Transcribe only the lines between the first line of the records and the line containing "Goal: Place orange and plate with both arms", inclusive, exactly as written.

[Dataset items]

_ _ _ _ _

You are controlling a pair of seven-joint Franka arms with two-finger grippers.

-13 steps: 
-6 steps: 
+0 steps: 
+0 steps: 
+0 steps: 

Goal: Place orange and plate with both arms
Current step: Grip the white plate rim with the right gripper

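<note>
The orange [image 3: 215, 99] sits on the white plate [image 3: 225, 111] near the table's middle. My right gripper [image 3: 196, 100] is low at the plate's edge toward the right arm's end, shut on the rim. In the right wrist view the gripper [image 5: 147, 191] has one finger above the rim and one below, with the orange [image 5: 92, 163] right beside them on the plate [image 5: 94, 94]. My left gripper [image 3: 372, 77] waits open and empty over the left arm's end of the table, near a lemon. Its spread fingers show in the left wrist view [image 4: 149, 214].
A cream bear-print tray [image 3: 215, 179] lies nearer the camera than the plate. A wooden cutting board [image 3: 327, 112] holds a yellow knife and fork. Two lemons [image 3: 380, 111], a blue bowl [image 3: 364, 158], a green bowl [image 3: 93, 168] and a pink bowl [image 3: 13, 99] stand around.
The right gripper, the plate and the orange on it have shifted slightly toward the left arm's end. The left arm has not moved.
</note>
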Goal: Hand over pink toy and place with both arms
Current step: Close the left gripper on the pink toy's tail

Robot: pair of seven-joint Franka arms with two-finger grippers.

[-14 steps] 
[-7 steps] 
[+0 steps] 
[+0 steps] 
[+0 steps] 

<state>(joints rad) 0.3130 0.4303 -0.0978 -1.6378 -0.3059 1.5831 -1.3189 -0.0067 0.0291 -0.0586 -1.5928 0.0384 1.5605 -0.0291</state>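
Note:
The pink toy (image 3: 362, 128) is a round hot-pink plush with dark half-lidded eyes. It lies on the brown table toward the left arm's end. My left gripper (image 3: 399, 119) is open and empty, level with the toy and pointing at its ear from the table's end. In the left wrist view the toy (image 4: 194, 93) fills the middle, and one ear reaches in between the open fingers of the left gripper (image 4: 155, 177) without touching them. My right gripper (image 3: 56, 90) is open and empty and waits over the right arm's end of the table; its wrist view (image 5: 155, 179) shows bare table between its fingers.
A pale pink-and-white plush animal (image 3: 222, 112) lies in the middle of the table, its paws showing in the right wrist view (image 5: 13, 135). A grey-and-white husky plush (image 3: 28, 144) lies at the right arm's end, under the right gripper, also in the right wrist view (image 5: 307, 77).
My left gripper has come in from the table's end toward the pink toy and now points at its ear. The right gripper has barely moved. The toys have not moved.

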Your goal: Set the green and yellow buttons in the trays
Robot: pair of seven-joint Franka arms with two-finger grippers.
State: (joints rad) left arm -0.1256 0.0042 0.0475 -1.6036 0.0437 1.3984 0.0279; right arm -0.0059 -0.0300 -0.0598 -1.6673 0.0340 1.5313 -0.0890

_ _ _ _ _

— ANSWER TO THIS PROBLEM —
You are controlling a pair of seven-joint Franka arms with two-finger grippers.

-13 steps: 
-6 steps: 
+0 steps: 
+0 steps: 
+0 steps: 

Goal: Place orange and plate with both arms

This is the complete output for the exercise.